StephenLawrence - 29 December 2011 01:09 AM
George - 07 December 2011 12:28 PM
Okay, Stephen. You are a closet theist. Anyone else? 
Yep.
I’m a mixture of competing beliefs and haven’t settled anywhere. I often tend to side with atheism in arguments and yet I have this other side of me.
I don’t view the probability of the existence of God as the same as the teapot orbiting mars because:
1) This one is wholly irrational b.t.w, it’s emotional need. I have the need for the hope that this is the best of all possible worlds. Basically I need there to be some chance that things aren’t just as crap as I think they are. 
Actually I think many atheists maybe similar. When people talk about the truth being solely what matters, I think they have some faith that the truth is a good thing.
2) God is not like a teapot. I don’t think it’s so daft to think God might be unknowable. And leaving that aside, still the concept of god can change, like the concept of a teapot can’t. It’s a bit like free will do we have it? It depends what you mean. Does god exist? it depends what you mean. What people will say is I believe in something, I can’t believe it’s just happening.
3) Scientific explanations do not amount to much, which is what the people who say I can’t believe it’s just happening mean. Scientists are often incredibly brilliant as are the results of the appliance of science. But what are they finding out? Well they look at how stuff behaves and put that into mathematical terms and then when asked why stuff is behaving like this they pull out the maths and say because it behaves like this. It amounts to stuff behaves like this because it behaves like this. 
I think that is what Wittgenstein meant by this:” At the basis of the whole modern view of the world lies the illusion that the so-called laws of nature are the explanations of natural phenomena. So people stop short at natural laws as at something unassailable, as did the ancients at God and Fate. And they both are right and wrong. But the ancients were clearer, in so far as they recognized one clear terminus, whereas the modern system makes it appear as though everything were explained. L.”

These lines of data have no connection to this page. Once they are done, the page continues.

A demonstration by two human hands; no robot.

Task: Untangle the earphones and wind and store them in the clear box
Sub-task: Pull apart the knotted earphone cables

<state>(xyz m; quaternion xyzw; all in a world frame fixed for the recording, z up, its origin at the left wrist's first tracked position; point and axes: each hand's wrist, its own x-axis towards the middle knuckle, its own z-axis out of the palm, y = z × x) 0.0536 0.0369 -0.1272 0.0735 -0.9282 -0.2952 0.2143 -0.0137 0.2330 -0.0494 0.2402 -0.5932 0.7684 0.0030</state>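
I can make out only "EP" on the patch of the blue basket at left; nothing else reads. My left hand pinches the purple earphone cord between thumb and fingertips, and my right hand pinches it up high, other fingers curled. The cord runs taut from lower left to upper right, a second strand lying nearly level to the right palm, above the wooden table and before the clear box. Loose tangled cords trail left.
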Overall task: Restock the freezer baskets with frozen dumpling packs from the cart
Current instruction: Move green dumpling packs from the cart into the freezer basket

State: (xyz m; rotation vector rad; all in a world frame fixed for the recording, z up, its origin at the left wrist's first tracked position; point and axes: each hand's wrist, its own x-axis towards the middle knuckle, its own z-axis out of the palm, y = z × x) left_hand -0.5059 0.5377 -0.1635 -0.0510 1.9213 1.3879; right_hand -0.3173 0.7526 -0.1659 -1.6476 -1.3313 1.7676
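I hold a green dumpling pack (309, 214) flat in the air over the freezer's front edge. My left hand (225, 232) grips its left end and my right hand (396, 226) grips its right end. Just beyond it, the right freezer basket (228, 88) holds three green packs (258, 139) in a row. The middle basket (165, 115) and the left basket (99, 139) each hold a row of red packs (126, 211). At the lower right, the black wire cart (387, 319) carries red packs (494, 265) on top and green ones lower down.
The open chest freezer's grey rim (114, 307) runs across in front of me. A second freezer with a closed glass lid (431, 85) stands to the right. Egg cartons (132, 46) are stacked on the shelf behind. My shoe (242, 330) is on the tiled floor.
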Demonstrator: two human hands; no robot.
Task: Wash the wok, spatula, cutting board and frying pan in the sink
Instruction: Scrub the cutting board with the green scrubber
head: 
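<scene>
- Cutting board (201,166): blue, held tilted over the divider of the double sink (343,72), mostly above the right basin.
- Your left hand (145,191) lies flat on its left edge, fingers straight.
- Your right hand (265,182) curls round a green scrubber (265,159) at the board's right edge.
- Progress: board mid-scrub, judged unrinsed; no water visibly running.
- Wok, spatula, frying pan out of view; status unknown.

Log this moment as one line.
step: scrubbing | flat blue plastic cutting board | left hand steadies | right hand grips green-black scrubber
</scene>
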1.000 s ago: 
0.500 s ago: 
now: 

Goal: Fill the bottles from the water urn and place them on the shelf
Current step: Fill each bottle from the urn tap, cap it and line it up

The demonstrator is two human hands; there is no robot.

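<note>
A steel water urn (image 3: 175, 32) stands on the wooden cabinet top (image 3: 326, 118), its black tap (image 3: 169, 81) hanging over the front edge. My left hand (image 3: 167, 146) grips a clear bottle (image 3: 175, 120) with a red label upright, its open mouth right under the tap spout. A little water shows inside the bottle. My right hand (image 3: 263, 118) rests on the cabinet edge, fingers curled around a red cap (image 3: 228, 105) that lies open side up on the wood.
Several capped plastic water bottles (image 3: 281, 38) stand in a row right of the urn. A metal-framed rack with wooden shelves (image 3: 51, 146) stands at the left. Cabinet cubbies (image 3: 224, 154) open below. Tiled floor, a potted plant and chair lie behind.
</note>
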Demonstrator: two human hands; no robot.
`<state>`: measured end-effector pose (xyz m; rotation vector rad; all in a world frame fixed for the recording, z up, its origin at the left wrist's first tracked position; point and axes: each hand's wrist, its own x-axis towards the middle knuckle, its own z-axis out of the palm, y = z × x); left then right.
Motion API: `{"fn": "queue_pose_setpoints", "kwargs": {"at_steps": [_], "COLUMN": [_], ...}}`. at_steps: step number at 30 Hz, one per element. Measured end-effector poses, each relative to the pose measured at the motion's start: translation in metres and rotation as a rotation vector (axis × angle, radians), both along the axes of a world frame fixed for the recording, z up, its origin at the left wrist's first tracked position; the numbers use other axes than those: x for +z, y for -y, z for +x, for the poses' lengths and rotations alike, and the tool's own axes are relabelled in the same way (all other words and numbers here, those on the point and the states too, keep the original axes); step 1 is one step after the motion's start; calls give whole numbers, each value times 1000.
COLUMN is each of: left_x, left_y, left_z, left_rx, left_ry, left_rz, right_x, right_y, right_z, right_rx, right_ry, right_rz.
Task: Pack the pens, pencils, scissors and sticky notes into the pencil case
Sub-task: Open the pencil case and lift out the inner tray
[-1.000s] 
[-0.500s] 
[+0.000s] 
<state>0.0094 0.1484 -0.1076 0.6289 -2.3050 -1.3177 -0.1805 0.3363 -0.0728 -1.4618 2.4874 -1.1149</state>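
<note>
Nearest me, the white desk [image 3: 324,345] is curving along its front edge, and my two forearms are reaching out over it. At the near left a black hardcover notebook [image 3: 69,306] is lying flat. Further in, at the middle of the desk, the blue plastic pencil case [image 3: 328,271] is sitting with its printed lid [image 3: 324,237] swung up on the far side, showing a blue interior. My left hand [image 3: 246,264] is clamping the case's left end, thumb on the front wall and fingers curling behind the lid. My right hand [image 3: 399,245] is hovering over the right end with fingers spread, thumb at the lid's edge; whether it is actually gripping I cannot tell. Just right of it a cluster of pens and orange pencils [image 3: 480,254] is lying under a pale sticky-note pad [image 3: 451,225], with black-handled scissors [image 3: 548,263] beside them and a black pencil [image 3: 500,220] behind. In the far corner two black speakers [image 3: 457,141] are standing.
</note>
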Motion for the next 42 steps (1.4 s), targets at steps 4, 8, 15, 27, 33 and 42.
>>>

I believe many atheists imagine scientific explanations amount to much more than they do and realising how little they amount to leads me to have some doubt that, that’s all the explanation there is.
Stephen
1. I feel the same way. I’d be thrilled to find out that there is actually a purpose to all of this crap, especially if it all turns out to have a “happy ending”. But I have to also admit that this is a psychological thing, not an argument. There are tons of people who have “come to grips” with the possibility that there is “nothing on the other side”, and that when they die, there will be nothing beyond that. Take Hitchens for example. So for them, this is not an issue. It’s a personal thing, a feeling, an emotional longing. It doesn’t add or subtract from the teapot argument. But if that’s the main reason that you prefer to not fully subscribe to atheism, then that’s fine. It’s your choice. It just doesn’t have much to do with the point of the teapot analogy.
2. I’m not exactly sure what you’re saying here, so forgive me if I misunderstand you. Either way, I think you are overanalyzing the teapot analogy. Its simply meant to drive a point: 1) You can’t prove a negative, so most of the burden of proof shouldn’t be on the hearer, but on the one making the claim, and 2) since the claim of the orbiting teapot is just as unverifiable as the claims of theism, then one should grant just as much probability of its existence as they would that of theism. This opens the agnostic up to a whole slew of ridiculous claims that they have to “grant the possibility of”, such as the invisible unicorn, or the flying spaghetti monster.
3. So? So scientists believe that most things are better explained through science and mathematics than through mythology? Is that such a bad thing? Also, scientists don’t believe that “everything is explained”. If this was the case, scientists would be out of business. The fact is, scientists, especially physicists, tend to be those types of people that are always researching and experimenting to try to figure out how things work. Even now, physicists are trying to figure out if time travel is possible, how to create artificial intelligence that can develop emotions and feelings, and even how to help paralyzed people live more independent lives by using their minds to send messages to computerized programs that can do the work for them. They don’t stop at “explanations”.
If the modern world was still listening to the “ancients”, we would still be living in caves and helplessly succumbing to basic sicknesses like the common cold. A “scientific explanation” isn’t the final goal. It’s the means to going deeper and trying to figure out the answers to questions that the “explanations” raise, so that we can then find newer and better ways to improve our lives. In other words, yes, valid and accurate scientific explanations DO amount to so much more.
Having said all of this, if you still choose to subscribe to “closet atheism” (as George put it), then that’s your choice, and it doesn’t make you any better or worse than me, so please don’t take my post as a judgment of your character or intellect. I just don’t think that the arguments have much to do with the teapot analogy.